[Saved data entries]
⟨
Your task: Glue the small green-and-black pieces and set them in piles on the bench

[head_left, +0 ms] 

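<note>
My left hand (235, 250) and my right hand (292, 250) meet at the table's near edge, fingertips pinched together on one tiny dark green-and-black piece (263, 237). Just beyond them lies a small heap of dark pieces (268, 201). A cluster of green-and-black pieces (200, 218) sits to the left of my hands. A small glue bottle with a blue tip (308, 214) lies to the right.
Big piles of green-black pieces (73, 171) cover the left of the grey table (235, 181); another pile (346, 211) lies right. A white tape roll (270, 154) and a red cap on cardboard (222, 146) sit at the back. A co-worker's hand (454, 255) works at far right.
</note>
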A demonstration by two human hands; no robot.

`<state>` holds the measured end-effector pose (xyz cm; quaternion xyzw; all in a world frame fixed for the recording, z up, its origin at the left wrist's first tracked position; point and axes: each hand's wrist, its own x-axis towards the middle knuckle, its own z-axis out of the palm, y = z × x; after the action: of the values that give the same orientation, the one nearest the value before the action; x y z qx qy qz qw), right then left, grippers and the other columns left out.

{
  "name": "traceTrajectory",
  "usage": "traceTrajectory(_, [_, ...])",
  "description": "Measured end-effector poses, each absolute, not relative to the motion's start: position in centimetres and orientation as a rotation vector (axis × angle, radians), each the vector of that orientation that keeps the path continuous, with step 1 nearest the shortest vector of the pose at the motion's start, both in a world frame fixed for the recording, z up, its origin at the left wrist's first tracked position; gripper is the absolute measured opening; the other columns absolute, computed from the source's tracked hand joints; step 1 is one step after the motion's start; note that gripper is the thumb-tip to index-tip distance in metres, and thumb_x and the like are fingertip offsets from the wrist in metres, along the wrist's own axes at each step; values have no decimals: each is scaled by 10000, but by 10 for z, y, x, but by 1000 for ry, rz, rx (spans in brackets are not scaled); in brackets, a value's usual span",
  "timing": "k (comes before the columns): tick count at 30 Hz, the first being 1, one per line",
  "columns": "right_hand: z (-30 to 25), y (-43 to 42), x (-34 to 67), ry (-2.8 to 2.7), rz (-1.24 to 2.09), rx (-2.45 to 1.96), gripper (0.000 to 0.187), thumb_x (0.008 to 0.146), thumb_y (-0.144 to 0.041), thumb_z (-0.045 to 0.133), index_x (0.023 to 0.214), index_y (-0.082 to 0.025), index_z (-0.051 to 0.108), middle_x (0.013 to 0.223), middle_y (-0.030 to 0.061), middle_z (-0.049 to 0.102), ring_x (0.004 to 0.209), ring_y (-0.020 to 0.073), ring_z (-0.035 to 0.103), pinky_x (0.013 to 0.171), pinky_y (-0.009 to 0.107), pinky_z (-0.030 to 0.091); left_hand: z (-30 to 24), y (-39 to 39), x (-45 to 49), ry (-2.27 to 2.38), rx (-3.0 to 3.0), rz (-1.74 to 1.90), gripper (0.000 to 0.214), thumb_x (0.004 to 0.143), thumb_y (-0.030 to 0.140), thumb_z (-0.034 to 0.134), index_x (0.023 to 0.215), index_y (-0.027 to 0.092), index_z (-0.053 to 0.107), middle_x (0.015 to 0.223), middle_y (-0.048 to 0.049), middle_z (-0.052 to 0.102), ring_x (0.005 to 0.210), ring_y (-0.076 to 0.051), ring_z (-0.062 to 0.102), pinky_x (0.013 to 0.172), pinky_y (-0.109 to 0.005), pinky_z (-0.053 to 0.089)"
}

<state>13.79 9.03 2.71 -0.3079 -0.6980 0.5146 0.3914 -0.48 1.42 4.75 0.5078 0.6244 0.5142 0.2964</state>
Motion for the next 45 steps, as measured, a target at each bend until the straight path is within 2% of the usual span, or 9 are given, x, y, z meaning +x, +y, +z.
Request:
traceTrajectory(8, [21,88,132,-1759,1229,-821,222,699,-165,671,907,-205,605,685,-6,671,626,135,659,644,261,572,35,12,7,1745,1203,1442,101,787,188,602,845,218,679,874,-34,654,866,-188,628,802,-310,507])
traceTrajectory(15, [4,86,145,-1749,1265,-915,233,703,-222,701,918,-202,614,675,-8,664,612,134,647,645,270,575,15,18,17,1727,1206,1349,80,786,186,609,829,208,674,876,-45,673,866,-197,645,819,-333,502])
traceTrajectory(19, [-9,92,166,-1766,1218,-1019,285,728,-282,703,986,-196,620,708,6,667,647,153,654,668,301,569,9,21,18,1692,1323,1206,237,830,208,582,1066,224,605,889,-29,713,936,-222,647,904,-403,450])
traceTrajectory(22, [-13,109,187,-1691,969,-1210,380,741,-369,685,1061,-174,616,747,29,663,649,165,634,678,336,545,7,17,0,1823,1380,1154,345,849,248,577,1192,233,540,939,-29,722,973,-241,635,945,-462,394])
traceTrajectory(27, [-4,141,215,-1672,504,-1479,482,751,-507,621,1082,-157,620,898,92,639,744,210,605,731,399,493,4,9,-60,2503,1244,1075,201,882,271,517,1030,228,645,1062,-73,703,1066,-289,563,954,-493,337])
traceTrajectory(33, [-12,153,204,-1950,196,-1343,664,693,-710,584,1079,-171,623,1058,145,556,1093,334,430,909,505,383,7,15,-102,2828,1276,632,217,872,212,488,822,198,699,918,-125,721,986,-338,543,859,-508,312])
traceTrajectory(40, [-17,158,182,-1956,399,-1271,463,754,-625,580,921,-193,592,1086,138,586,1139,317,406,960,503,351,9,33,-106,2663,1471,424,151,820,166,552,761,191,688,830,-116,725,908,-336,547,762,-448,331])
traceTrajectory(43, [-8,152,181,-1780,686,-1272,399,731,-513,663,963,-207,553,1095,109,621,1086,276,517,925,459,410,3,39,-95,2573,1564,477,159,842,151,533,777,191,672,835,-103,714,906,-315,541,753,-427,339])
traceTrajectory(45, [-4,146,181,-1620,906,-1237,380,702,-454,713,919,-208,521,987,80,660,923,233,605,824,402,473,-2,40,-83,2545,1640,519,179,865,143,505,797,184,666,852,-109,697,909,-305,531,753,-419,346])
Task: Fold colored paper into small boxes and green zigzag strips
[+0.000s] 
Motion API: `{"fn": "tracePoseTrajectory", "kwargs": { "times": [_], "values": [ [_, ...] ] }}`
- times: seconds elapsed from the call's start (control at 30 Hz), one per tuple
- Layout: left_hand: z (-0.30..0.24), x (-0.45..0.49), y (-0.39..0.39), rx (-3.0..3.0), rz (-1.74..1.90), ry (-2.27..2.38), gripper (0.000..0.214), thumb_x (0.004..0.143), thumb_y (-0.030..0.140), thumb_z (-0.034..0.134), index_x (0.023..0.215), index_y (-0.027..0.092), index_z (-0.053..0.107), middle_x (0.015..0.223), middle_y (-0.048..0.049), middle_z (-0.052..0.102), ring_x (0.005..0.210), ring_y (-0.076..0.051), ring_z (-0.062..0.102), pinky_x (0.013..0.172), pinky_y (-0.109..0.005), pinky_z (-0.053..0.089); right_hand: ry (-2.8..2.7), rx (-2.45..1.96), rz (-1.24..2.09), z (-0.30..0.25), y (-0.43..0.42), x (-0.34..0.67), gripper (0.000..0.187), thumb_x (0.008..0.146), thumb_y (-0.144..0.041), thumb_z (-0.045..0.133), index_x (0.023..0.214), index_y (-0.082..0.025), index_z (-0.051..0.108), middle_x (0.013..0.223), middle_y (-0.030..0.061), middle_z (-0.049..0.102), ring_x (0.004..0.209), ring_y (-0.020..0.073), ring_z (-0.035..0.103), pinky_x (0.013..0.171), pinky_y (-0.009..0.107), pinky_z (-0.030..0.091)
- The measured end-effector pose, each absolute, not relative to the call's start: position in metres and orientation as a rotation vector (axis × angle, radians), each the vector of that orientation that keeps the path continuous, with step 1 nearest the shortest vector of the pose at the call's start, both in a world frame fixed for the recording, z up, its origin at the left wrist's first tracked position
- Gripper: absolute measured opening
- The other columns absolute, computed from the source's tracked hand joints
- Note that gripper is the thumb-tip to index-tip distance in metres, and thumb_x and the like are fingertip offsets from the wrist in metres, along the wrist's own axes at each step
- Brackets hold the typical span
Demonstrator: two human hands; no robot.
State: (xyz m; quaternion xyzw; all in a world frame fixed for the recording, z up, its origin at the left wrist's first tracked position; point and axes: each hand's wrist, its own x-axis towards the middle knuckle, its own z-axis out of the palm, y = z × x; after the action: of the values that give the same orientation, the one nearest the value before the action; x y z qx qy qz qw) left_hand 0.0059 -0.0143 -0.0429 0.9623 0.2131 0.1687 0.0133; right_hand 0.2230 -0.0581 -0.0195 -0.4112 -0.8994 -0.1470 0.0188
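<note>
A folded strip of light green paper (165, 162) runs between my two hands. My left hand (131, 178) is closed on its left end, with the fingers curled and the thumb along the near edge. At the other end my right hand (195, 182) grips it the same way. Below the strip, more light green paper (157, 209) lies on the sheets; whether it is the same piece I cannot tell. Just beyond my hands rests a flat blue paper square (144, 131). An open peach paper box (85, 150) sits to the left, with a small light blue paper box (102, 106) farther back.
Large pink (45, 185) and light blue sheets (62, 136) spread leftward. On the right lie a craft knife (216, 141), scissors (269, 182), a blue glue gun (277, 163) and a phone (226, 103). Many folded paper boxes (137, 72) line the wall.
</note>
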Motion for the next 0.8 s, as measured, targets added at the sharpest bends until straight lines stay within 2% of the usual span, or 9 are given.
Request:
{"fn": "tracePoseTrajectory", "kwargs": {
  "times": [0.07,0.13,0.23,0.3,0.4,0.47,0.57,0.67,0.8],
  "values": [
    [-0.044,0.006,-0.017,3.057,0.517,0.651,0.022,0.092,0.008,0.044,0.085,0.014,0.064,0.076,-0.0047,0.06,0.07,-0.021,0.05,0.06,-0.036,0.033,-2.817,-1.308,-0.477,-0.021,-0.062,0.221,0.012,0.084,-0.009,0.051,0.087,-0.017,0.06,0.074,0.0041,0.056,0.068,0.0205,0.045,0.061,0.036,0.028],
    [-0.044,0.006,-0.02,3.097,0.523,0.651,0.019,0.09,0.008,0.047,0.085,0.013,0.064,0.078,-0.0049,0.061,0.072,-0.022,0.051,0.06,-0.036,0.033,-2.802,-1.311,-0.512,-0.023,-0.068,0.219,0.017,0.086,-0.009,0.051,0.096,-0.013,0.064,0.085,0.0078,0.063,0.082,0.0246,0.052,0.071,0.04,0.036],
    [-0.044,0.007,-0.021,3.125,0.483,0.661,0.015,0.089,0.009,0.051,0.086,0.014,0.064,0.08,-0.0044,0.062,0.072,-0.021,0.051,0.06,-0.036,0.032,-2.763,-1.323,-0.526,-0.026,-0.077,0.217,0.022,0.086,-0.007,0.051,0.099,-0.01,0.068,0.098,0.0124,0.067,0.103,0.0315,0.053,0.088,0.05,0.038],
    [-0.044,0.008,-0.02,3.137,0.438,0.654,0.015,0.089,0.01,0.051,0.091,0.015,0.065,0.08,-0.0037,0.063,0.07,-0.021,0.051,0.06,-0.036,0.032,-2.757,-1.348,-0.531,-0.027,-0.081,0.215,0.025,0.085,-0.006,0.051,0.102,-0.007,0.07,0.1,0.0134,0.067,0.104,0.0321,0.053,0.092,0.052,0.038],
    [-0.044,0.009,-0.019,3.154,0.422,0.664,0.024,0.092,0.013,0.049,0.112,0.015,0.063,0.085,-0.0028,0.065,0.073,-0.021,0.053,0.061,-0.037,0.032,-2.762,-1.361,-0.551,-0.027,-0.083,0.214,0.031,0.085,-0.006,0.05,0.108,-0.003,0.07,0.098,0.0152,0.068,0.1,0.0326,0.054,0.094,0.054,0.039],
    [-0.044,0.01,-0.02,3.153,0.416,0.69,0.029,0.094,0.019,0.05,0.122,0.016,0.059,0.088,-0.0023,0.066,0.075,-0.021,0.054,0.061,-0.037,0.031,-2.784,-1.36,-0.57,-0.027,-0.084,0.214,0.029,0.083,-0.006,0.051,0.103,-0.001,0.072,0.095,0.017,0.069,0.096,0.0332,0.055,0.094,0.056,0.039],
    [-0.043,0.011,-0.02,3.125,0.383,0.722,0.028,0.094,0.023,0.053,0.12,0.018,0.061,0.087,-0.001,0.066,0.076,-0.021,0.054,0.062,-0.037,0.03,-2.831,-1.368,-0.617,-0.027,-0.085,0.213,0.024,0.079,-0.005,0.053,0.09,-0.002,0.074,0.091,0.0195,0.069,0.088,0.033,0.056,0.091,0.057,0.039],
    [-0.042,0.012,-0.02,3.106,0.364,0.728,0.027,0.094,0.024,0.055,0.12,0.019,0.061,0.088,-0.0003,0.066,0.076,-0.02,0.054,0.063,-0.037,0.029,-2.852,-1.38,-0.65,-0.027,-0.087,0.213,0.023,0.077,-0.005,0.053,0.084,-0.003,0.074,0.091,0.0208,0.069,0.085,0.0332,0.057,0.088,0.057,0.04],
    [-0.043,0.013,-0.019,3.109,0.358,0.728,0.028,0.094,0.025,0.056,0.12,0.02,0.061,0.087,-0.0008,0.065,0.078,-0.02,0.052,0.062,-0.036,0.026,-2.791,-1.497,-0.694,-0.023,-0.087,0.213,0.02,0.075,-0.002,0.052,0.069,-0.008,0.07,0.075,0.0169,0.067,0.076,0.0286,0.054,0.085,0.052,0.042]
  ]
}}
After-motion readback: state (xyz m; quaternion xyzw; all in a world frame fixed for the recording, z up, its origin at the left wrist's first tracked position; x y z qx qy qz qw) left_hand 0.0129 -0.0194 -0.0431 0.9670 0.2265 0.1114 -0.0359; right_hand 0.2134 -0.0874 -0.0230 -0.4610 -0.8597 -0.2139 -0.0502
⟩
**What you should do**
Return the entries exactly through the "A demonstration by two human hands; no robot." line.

**Written solution**
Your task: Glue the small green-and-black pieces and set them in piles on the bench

[head_left, +0 ms] 

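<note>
My left hand (235, 250) and my right hand (292, 250) meet at the table's near edge, fingertips pinched together on one tiny dark green-and-black piece (263, 237). Just beyond them lies a small heap of dark pieces (268, 201). A cluster of green-and-black pieces (200, 218) sits to the left of my hands. A small glue bottle with a blue tip (308, 214) lies to the right.
Big piles of green-black pieces (73, 171) cover the left of the grey table (235, 181); another pile (346, 211) lies right. A white tape roll (270, 154) and a red cap on cardboard (222, 146) sit at the back. A co-worker's hand (454, 255) works at far right.
</note>
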A demonstration by two human hands; no robot.

The exercise has no further content.